### [WHAT YOU SHOULD DO]
Work out how many lines in the data below include "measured", then reply with that number only.

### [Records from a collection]
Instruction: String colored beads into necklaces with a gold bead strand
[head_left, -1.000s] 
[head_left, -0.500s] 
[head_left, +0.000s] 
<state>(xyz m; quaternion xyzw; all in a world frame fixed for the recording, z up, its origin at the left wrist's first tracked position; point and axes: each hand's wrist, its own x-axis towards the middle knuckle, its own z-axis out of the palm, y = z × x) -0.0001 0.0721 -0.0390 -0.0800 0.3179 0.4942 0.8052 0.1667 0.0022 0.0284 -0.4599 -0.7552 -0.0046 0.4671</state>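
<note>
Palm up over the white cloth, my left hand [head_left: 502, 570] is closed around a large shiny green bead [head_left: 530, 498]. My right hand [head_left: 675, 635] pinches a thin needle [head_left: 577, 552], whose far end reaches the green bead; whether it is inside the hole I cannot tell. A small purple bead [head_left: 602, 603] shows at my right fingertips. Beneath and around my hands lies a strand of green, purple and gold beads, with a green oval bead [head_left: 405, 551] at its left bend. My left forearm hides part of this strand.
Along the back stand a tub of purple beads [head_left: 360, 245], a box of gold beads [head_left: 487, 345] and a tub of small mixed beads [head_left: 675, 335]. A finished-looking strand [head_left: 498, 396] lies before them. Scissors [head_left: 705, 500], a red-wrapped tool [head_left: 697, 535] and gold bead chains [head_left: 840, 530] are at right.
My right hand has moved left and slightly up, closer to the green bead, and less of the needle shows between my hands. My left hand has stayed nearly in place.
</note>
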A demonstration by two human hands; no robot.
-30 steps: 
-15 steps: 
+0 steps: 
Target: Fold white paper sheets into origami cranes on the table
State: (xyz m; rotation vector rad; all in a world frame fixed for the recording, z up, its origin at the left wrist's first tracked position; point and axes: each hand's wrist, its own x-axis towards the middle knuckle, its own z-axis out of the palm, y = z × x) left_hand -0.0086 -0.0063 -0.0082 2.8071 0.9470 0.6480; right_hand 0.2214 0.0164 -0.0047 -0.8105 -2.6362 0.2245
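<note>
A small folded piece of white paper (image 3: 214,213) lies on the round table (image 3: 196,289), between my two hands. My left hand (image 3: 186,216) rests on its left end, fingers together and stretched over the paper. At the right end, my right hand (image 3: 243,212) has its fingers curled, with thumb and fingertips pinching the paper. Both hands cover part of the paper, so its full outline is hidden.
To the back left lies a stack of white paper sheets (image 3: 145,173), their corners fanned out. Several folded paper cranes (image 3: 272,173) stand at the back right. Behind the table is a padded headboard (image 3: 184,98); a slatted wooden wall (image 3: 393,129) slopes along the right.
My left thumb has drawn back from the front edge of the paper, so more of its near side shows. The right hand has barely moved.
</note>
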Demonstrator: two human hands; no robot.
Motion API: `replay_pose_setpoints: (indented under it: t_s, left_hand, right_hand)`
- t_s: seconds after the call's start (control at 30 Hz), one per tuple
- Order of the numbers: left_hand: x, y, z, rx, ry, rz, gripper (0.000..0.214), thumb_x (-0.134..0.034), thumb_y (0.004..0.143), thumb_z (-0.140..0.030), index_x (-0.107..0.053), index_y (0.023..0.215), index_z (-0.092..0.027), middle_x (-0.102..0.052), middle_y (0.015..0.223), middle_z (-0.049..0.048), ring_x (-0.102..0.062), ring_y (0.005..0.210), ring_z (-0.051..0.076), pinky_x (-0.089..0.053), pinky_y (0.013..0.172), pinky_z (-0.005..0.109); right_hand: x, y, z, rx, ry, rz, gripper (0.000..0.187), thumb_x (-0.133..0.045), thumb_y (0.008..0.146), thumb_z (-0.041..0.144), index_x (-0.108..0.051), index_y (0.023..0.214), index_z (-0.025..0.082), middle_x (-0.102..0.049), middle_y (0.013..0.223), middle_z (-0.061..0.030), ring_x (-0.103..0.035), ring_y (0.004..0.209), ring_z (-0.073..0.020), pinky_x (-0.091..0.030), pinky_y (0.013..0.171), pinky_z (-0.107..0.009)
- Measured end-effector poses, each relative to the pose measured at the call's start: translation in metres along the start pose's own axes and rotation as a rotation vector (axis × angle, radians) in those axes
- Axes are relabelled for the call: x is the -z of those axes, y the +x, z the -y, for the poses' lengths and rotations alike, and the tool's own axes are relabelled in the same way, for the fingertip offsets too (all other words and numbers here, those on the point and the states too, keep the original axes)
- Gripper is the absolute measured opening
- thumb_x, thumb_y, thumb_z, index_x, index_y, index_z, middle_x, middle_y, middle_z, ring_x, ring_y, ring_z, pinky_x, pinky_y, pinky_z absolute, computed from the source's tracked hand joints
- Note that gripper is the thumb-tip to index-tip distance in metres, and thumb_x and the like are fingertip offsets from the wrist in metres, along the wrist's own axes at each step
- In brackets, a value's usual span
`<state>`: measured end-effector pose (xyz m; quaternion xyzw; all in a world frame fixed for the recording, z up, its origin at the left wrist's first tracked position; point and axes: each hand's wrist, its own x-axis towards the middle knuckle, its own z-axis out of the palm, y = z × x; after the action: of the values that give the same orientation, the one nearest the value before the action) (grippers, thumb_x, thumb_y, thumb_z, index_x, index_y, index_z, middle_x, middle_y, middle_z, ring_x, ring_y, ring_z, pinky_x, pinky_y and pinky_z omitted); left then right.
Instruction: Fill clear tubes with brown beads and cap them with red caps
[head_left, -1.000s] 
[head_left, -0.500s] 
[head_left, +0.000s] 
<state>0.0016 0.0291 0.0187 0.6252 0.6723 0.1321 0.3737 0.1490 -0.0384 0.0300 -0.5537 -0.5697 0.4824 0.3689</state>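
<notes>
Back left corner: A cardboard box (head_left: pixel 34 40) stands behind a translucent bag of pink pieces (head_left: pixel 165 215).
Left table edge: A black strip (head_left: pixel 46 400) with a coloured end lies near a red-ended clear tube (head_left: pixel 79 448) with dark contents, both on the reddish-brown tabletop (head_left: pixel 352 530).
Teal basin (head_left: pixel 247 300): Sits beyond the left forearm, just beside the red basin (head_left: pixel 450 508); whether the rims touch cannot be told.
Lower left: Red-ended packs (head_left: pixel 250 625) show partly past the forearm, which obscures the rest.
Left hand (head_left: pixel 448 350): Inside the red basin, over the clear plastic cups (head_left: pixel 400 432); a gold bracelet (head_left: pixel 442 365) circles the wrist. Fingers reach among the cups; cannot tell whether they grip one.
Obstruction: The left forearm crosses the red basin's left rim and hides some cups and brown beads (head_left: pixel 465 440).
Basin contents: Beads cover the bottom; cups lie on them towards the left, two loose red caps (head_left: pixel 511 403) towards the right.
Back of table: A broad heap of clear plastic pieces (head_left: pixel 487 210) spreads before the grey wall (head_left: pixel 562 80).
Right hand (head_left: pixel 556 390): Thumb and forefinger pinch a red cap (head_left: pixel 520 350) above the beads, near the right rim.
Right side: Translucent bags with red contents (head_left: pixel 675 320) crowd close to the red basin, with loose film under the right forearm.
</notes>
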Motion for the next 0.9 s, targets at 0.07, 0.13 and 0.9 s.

### [OUTPUT FOR THIS TASK]
3